Example 9 A plaster was prepared according to the following formulation. (Total amount 100% by weight) Ketoprofen 3.0% by weight Styrene-isoprene-styrene block copolymer 22.5% by weight (Califlex TR 1107, manufactured by Shell Chemical Company) Liquid paraffin 40.5% by weight Hydrogenated rosin ester 28.0% by weight HPE-101 1.0 % By weight 2HP-β-CyD 5.0% by weight * The above-mentioned medicinal ingredient ketoprofen is prescribed within the range of 0.1 to 10.0% by weight.
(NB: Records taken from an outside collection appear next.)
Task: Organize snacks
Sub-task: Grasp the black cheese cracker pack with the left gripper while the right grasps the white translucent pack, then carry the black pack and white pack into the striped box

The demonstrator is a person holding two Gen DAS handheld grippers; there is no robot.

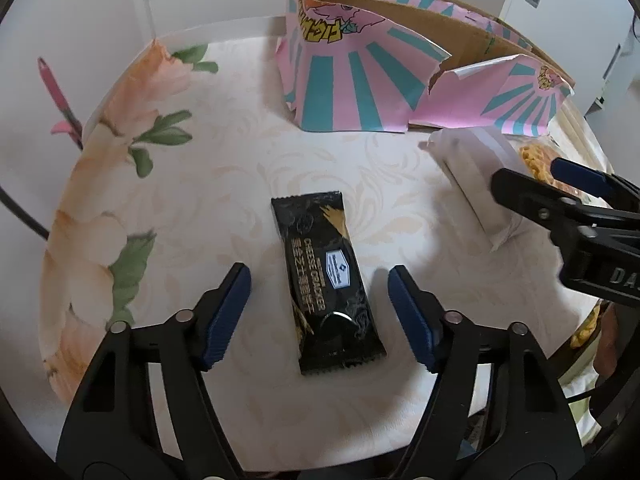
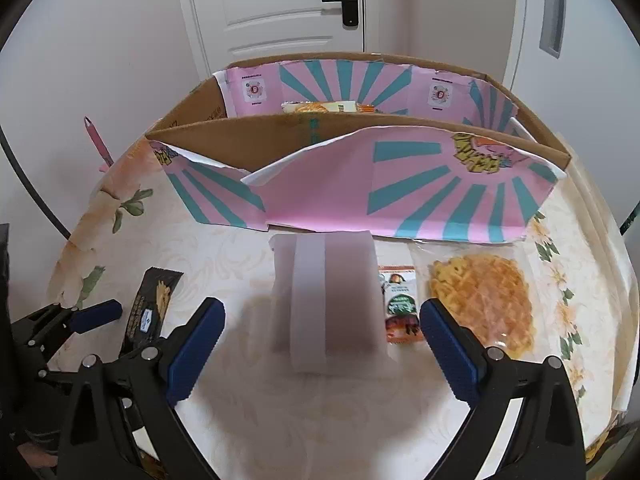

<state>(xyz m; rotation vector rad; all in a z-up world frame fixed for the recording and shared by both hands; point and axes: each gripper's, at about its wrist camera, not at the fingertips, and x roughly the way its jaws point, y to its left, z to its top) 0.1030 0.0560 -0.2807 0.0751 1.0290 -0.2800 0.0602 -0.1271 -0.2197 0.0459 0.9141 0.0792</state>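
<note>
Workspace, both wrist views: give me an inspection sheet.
Surface: table under a cream floral cloth.
Job's things: pink and teal box, front torn, one snack packet inside; black cracker packet lying flat; white wrapped packet; small orange sachet; clear bag of yellow snacks.
Clutter: nothing seen.
Grippers: left gripper open, fingers either side of the black cracker packet, no contact; right gripper open, fingers astride the white wrapped packet, no contact.
Cables: dark cable past the table's left edge.
Surroundings: white door, white walls.
</note>
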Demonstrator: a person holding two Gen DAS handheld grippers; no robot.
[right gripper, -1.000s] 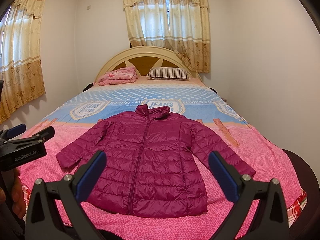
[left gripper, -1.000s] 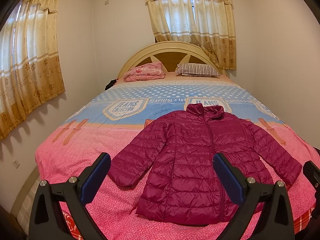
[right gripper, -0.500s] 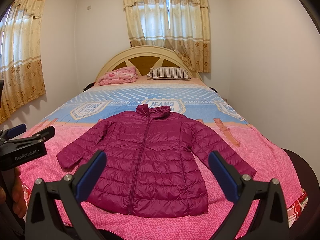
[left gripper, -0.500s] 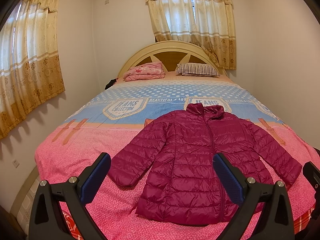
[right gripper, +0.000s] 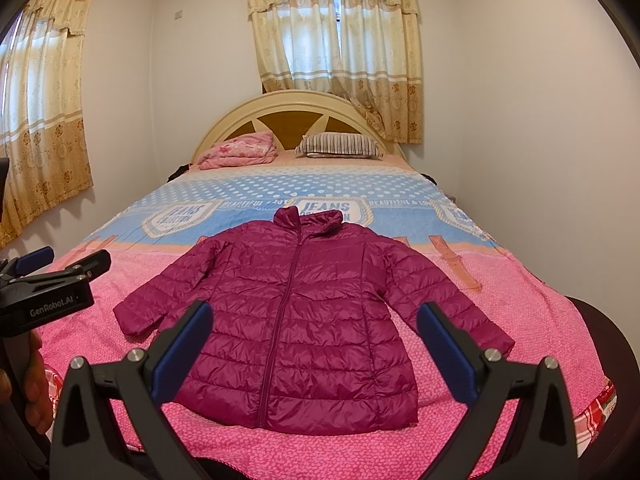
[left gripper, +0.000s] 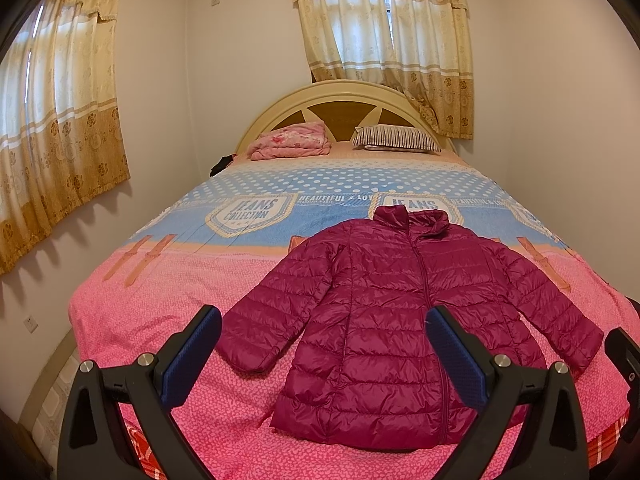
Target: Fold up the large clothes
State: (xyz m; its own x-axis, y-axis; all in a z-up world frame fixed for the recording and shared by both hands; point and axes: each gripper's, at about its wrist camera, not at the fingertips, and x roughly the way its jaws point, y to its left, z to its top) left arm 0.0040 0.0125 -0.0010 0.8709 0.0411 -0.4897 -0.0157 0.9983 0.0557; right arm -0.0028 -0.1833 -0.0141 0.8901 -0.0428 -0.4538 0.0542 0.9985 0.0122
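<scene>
Both fingers [left gripper: 196, 354] wide apart w/ nothing held, jacket [right gripper: 304, 320] hem partly hidden.

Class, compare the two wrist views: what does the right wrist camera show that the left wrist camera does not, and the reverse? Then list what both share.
Only the right wrist view shows the left claw from the side, with a hand on its handle.

Only the left wrist view shows the white wall socket low beside the bed.

Both show the magenta quilted puffer jacket spread flat and zipped on the pink-and-blue bedspread, the striped pillow, the folded pink blanket, and their own open claw; the right claw is empty.
</scene>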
Example 10 A liquid preparation is prepared according to the following formulation. (Total volume about 100ml) Salmon calcitonin (5000 IU / mg) 8 mg Hydroxypropylcellulose 1000 mg Isotonic phosphate buffer suitable amount HPE-101 1.0 g 2HP-β-CyD 10.0 g * 0.1-100
It is prescribed in the range of mg.

Example 11 A nasal spray was prepared according to the following formulation. (Total amount 100% by weight) Calcitonin 0.20% by weight HPE-101 1.0% by weight 2HP-β-CyD 10.0% by weight Sodium citrate 1.20% by weight Citric acid 0.60% by weight Purified water Appropriate amount * The above-mentioned medicinal ingredient calcitonin is 0.01 to 10% by weight
Is prescribed within the range.

Reference Example A nasal spray was prepared according to the following formulation. (Total amount 100% by weight) Calcitonin 0.5% by weight HPE-101 1.0% by weight β-cyclodextrin 10.0% by weight Sodium citrate 2.30% by weight Citric acid 0.40% by weight Purified water Appropriate amount ※ In addition, the above active ingredient calcitonin is 0.01 to 10 weight%
Is prescribed within the range.

Example 13 A nasal spray was prepared according to the following formulation. (Total volume: approx. 100 ml) Human insulin 5000 U 2 IU Isotonic phosphate buffer (pH 7.4) 8 ml HPE-101 1.0 g 2HP-β-CyD 10.0 g Chlorobutanol 18 mg Physiological saline Appropriate amount ※ The above active ingredients Human insulin is 0.1 IU to 50
It is prescribed within the range of 0 IU.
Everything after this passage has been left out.